EXPORTERS need to maximize the potential of electronic equipment, machinery, electricity, precious metals, and fruit exports to Europe, according to the Philippine Exporters Confederation, Inc. (Philexport).
Citing the International Trade Centre’s (ITC) Export Potential Map, Philexport said these product categories have unrealized potential in the European Union (EU) and Western Europe.
The map identified electronic integrated circuits (ICs) and IC processors as the products with the most export potential, valued at $4 billion.
Actual exports of ICs amounted to $1.7 billion and $1.5 billion, respectively, with unrealized potential of about $493 million and $653 million, respectively.

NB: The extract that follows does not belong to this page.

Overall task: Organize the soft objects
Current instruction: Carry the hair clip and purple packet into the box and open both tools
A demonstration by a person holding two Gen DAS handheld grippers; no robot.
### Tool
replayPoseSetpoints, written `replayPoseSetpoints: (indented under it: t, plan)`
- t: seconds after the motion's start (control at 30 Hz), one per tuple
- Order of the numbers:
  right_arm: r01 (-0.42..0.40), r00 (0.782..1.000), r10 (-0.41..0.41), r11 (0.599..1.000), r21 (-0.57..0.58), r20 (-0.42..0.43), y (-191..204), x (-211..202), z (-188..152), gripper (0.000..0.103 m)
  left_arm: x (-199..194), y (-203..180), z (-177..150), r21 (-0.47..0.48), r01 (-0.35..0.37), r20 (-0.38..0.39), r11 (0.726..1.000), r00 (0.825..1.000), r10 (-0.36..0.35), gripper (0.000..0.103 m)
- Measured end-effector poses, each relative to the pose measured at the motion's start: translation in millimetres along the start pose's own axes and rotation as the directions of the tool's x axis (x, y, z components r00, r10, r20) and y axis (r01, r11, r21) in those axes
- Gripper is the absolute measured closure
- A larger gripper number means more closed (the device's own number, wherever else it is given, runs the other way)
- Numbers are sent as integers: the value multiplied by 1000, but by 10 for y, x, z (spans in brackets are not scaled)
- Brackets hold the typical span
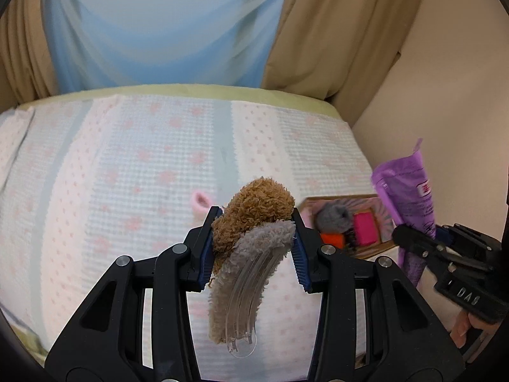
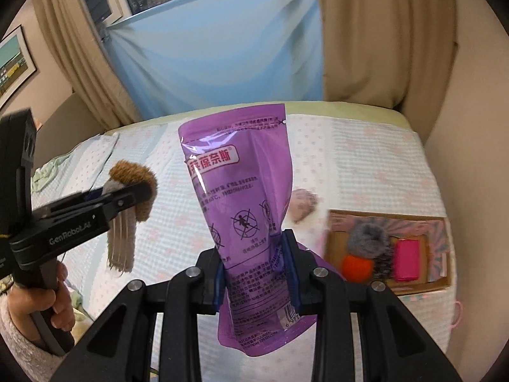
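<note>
My left gripper (image 1: 253,222) is shut on a fuzzy brown and grey hair clip (image 1: 251,222) with a clear plastic comb, held above the bed; it also shows in the right wrist view (image 2: 132,197). My right gripper (image 2: 256,254) is shut on a purple plastic pouch (image 2: 245,197), held upright over the bed; the pouch also shows in the left wrist view (image 1: 407,197). A cardboard box (image 2: 440,281) on the bed's right side holds a grey pompom (image 2: 367,237), an orange ball (image 2: 356,267), a pink block (image 2: 407,261) and a dark clip.
The bed (image 1: 127,175) has a white cover with pink dots. A pink fuzzy item (image 1: 200,200) lies on it near the box, also in the right wrist view (image 2: 302,207). Blue cloth and tan curtains (image 2: 366,47) hang behind. A wall borders the bed's right side.
</note>
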State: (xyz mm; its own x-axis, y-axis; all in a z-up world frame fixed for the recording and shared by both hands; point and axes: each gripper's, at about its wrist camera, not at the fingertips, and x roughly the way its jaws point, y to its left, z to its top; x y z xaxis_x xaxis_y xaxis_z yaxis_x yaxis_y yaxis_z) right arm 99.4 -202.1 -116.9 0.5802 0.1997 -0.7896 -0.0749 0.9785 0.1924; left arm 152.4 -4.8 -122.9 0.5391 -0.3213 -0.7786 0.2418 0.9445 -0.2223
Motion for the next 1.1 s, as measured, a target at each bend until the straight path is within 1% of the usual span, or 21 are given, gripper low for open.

Gold exports amounted to $1.3 billion with $497 million in further export potential.
Storage for data-processing machines had exports valued at $1.3 billion and unrealized potential worth $753 million.
Other products with top export potential are coconut oil, static converters, printers and copying machines, semi-manufactured gold, and parts of automatic data-processing machines.
Nelli Hajdu, ITC EU Market Access Expert, said that several regulatory and policy developments in the last five years have impacted business opportunities in the EU market.
These include climate change and its global response, supply chain vulnerability and changing geostrategic perception of the food trade, and greening initiatives.
“The shift from sanitary and phytosanitary and food safety to sustainability points to the EU trade agenda,” Ms. Hajdu said.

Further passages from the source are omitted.